───── RECORDS FOR THE EXERCISE ─────
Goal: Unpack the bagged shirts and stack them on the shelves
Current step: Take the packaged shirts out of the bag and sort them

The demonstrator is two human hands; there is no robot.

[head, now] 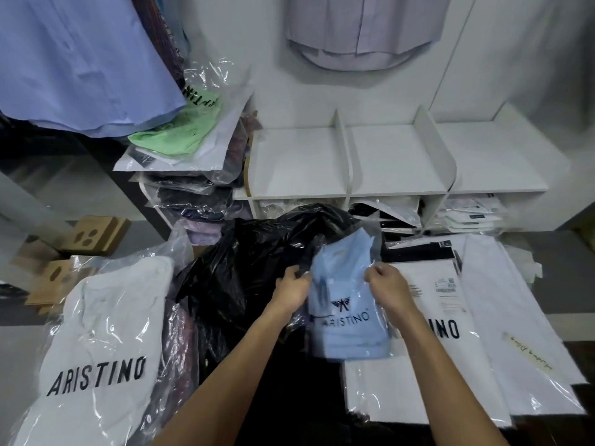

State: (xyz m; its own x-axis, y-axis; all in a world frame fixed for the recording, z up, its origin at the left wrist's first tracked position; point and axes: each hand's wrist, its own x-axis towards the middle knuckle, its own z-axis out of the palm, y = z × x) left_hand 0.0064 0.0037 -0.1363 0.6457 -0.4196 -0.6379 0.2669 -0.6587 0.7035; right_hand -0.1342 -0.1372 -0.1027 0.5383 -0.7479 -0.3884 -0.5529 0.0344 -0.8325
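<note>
A light blue folded shirt in a clear bag (347,320) printed ARISTINO is held in front of me, half out of a big black plastic sack (244,265). My left hand (291,289) grips the bag's left edge together with a fold of the black sack. My right hand (386,286) pinches the bag's right edge near its top. The white shelf unit (299,162) stands behind, its top compartments bare; the lower cubbies hold bagged shirts (463,217).
A white bagged shirt (103,342) lies at the left. White and black bagged shirts (457,317) lie flat at the right. A stack of bagged shirts topped by a green one (180,133) stands left of the shelves. Shirts hang above. Cardboard pieces (87,236) lie on the floor.
</note>
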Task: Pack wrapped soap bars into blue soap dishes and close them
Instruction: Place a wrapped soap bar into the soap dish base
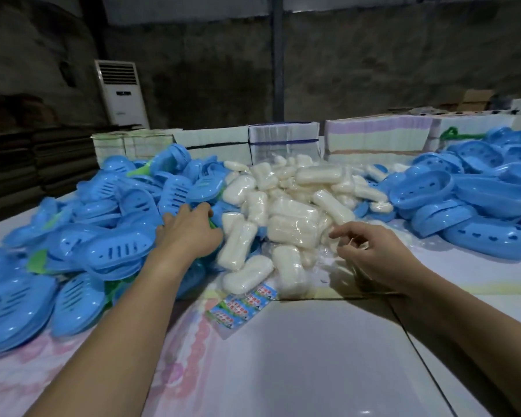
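A heap of white wrapped soap bars [292, 212], each sealed in clear crinkled film, fills the middle of the pale bench [313, 356]. On its left, touching it, lies a pile of blue slotted soap dish parts [115, 224]; to the right, a pile of deeper blue dish shells [469, 200] with small holes. A person's left hand [190, 233] lies palm down where the slotted parts meet the soap, fingers [206, 207] spread and curled onto the blue plastic; whether they have closed on a piece cannot be told. The right hand [376, 254] hovers at the heap's right edge, its fingers [340, 231] loosely curled and parted over loose clear film, gripping nothing firmly. A strip of colourful printed labels [241, 305] lies just in front of the soap. The near bench is bare. Bundled stacks of flat white packaging [283, 139] wall the far edge; a white standing air conditioner [121, 91] stands behind.
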`<action>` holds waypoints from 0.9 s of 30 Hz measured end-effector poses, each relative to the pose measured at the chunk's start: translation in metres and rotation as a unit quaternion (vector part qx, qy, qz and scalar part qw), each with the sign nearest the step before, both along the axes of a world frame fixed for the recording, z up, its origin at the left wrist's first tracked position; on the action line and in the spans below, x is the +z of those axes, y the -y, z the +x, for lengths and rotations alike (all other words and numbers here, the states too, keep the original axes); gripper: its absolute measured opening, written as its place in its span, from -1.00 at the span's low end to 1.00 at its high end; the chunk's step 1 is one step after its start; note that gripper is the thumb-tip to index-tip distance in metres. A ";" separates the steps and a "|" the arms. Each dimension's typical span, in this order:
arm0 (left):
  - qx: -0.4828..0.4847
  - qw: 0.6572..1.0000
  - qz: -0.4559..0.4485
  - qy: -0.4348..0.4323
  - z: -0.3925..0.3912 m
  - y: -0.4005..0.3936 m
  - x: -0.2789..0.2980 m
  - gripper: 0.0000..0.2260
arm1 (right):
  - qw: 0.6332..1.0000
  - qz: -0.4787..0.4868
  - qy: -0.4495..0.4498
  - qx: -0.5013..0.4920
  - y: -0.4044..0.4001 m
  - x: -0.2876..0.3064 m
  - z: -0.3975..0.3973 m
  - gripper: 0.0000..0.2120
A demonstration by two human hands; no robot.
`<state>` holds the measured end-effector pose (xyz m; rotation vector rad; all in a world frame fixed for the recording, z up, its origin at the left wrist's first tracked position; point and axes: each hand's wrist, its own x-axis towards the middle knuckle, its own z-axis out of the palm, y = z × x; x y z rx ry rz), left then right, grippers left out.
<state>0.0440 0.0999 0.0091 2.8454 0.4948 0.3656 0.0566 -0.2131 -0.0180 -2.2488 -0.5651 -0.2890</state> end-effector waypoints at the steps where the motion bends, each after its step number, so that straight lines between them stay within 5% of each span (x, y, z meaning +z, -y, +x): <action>1: -0.002 1.000 -0.008 0.005 0.000 0.000 0.001 -0.53 | 1.000 -0.003 0.001 -0.001 0.000 -0.001 0.001 -0.74; 10: 0.015 0.987 -0.126 0.095 0.005 -0.017 0.004 -0.34 | 1.000 -0.003 -0.005 0.006 -0.001 0.000 0.000 -0.72; 18: -0.020 0.961 -0.183 0.208 0.009 -0.010 0.001 -0.69 | 1.000 -0.007 -0.010 0.004 -0.001 -0.001 0.002 -0.75; 27: -0.014 0.993 -0.058 0.098 0.014 -0.013 -0.013 -0.62 | 1.000 -0.012 -0.010 0.005 0.000 -0.002 0.003 -0.74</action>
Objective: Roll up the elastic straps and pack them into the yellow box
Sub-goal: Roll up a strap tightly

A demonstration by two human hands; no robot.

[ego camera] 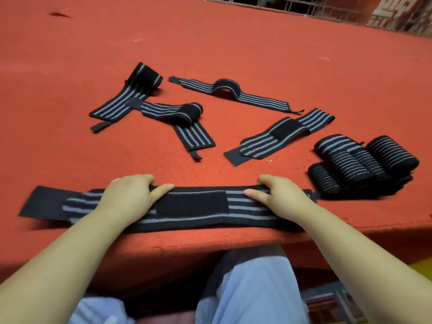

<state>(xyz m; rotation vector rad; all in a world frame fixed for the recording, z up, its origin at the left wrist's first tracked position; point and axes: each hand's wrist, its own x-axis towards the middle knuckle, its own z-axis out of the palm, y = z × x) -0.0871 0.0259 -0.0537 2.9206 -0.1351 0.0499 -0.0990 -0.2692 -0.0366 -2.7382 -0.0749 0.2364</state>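
Hands palm-down, flat on strap

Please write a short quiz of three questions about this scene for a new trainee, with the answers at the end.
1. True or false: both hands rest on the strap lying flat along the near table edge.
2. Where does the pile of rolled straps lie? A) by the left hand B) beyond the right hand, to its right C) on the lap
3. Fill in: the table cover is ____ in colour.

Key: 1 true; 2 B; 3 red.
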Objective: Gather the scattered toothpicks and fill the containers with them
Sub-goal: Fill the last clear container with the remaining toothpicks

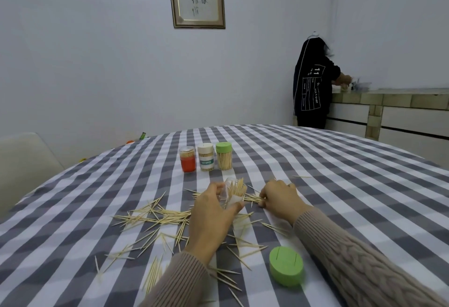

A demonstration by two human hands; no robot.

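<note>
My left hand (213,212) grips a clear open container (232,191), tilted and partly filled with toothpicks. My right hand (279,198) sits just right of it, fingers curled down onto a small bunch of toothpicks (252,198) on the cloth. Many loose toothpicks (155,217) lie scattered over the checked tablecloth (340,185), mostly left of and below my hands. A loose green lid (286,269) lies near my right forearm.
Three filled containers stand in a row behind my hands: a red one (187,158), a white-lidded one (206,156) and a green-lidded one (224,155). A chair back (26,161) is at the left. A person (313,83) stands at a counter at the far right.
</note>
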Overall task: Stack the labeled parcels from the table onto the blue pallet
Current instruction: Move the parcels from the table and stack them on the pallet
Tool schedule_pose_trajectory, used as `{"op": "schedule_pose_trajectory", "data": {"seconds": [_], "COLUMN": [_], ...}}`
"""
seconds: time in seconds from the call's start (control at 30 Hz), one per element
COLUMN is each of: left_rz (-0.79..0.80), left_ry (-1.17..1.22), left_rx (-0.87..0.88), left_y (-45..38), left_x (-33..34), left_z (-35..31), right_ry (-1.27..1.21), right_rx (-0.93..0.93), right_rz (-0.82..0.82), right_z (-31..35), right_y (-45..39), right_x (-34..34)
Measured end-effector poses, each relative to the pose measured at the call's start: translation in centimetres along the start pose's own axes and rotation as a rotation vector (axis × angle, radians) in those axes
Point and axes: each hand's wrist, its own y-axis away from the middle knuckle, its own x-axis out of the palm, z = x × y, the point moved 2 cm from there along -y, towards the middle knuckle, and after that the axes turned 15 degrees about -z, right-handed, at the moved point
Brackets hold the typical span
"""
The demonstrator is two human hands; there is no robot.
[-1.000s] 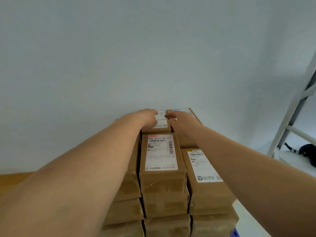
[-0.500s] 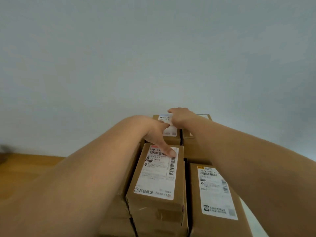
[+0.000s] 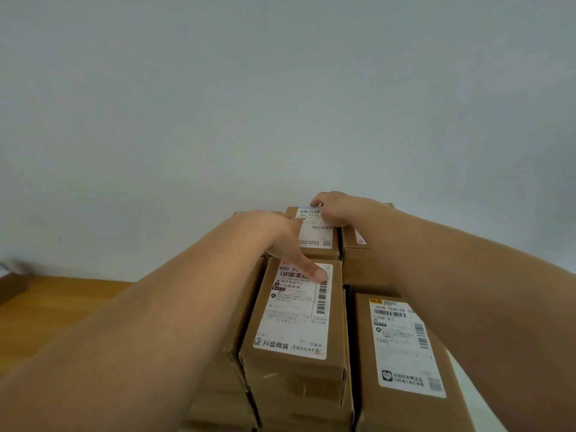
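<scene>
A tall stack of brown labeled parcels fills the lower middle. The far middle parcel (image 3: 314, 241) lies on top at the back, against the wall side. My right hand (image 3: 338, 210) lies over its far end with fingers curled round the far edge. My left hand (image 3: 285, 241) is at that parcel's near left corner, and its thumb presses the label of the near middle parcel (image 3: 296, 325). The other left fingers are hidden. A near right parcel (image 3: 402, 347) lies beside it, under my right forearm. The blue pallet is out of view.
A wooden table top (image 3: 46, 310) shows at the lower left, beyond my left arm. A plain pale wall (image 3: 280, 104) stands right behind the stack. More parcels (image 3: 224, 400) sit lower on the stack's left side.
The view has closed in on the top of the stack. My left hand drew back from the far parcel and its thumb came down on the near middle label. My right hand slid onto the far parcel's far end.
</scene>
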Motion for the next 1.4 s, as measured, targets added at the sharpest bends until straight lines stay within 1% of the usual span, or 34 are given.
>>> {"op": "schedule_pose_trajectory", "data": {"seconds": [0.2, 0.33, 0.47, 0.57, 0.67, 0.83, 0.93, 1.17, 1.4], "left_rz": [-0.013, -0.022, -0.049, -0.056, -0.066, -0.064, -0.076, -0.059, -0.052], "left_ry": [0.036, 0.076, 0.045, 0.035, 0.03, 0.031, 0.044, 0.073, 0.101], "left_rx": [0.004, 0.021, -0.039, -0.062, -0.061, -0.062, -0.051, -0.043, -0.038], "left_y": [0.6, 0.9, 1.2, 1.9, 2.2, 2.7, 2.7, 2.7, 2.6], "left_x": [0.3, 0.3, 0.0, -0.5, -0.7, -0.4, -0.3, 0.0, 0.2], "left_z": [0.2, 0.5, 0.5, 0.4, 0.6, 0.5, 0.5, 0.6, 0.7], "right_ry": [-0.081, -0.017, -0.03, 0.054, 0.128, 0.146, 0.174, 0.151, 0.155], "right_rx": [0.017, -0.064, -0.127, -0.125, -0.124, -0.15, -0.159, -0.146, -0.151], "right_rz": [-0.025, -0.004, 0.136, 0.254, 0.316, 0.397, 0.384, 0.304, 0.285], "right_z": [-0.5, -0.4, 0.7, 1.2, 1.9, 2.6, 2.8, 2.9, 2.9], "right_y": [-0.4, -0.3, -0.1, 0.0, 0.2, 0.6, 0.8, 1.3, 1.7], "right_x": [0.5, 0.5, -0.2, -0.7, -0.7, -0.7, -0.8, -1.0, -1.8]}}
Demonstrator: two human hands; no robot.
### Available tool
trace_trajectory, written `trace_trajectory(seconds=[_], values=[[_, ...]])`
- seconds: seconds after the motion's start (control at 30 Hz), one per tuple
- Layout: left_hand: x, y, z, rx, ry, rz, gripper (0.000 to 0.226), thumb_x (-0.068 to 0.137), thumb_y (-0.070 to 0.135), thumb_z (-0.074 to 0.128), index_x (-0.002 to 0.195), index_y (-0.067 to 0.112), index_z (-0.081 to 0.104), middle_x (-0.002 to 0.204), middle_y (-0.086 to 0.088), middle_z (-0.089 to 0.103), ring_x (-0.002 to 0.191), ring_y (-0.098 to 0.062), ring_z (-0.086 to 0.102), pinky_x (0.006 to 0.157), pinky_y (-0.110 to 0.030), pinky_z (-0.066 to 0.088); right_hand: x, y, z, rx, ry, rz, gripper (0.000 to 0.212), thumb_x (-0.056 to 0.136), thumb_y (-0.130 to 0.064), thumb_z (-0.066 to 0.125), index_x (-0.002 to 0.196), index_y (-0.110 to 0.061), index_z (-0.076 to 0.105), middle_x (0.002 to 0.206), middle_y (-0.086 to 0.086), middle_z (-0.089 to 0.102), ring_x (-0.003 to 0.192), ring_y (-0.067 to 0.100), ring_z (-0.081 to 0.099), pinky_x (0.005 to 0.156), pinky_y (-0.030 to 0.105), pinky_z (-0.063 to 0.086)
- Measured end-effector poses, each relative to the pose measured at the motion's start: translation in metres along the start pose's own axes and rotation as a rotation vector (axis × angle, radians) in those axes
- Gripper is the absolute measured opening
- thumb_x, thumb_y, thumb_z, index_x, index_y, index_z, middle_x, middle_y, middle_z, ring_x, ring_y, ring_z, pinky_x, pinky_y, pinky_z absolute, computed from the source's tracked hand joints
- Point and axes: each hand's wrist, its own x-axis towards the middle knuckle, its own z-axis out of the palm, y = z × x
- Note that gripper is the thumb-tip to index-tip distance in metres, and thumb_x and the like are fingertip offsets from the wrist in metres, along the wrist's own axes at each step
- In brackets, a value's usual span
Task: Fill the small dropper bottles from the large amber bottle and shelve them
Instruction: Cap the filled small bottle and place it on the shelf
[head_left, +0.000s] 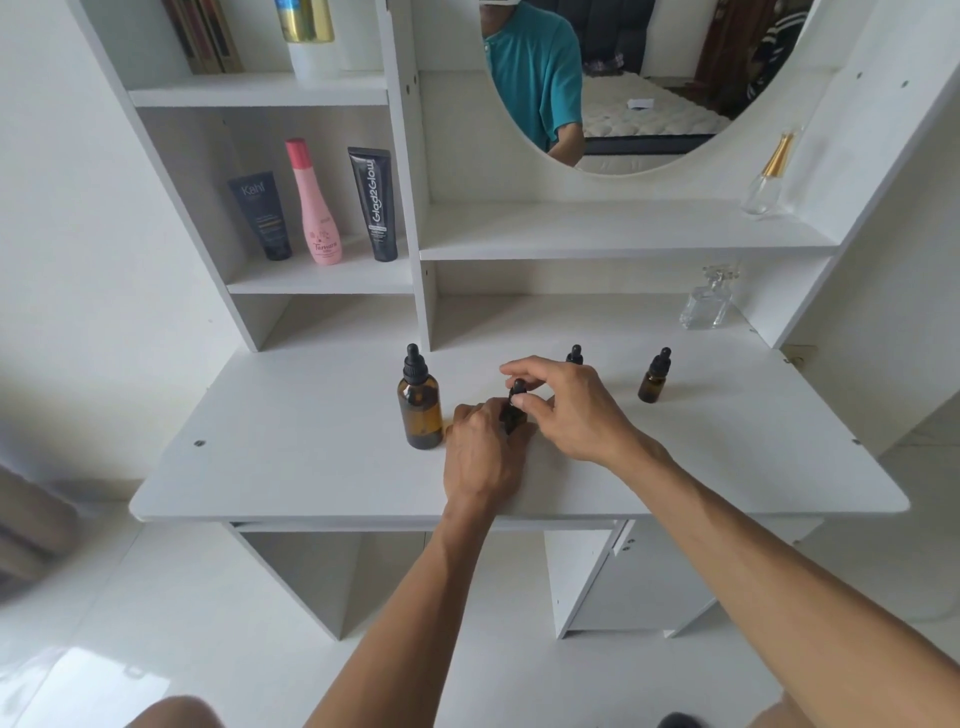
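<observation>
The large amber bottle (420, 410) with a black dropper cap stands upright on the white desk (291, 457). Just right of it, my left hand (483, 452) grips the body of a small dropper bottle (511, 418), mostly hidden by my fingers. My right hand (566, 402) pinches that bottle's black dropper cap (518, 391) from above. A second small amber dropper bottle (654, 376) stands capped to the right. Behind my right hand, only the black cap of a third small bottle (574, 355) shows.
A wide white shelf (597, 234) under the oval mirror (623, 78) carries a clear bottle with gold cap (766, 182). A clear perfume bottle (707, 301) stands at the desk's back right. Two tubes and a pink bottle (314, 202) fill the left shelf.
</observation>
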Motion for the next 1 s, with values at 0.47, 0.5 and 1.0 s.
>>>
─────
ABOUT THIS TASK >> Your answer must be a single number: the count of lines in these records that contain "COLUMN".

EXERCISE SOLUTION >> 2